You are to retype all of the data exactly as it appears.

==*==

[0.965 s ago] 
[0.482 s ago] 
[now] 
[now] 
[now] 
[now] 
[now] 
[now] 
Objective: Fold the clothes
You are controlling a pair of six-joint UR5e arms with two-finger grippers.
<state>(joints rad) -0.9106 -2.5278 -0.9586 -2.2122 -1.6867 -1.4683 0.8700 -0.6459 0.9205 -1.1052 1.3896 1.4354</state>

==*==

> [FINISHED TASK]
[0.965 s ago] 
[0.482 s ago] 
[now] 
[now] 
[now] 
[now] 
[now] 
[now] 
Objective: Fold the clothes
You are controlling a pair of six-joint UR5e arms with two-finger grippers.
<state>(joints rad) -0.9106 -2.5278 -0.9586 -2.2122 -1.6867 -1.4683 0.8700 -0.6459 0.9205 -1.1052 1.3896 1.4354</state>

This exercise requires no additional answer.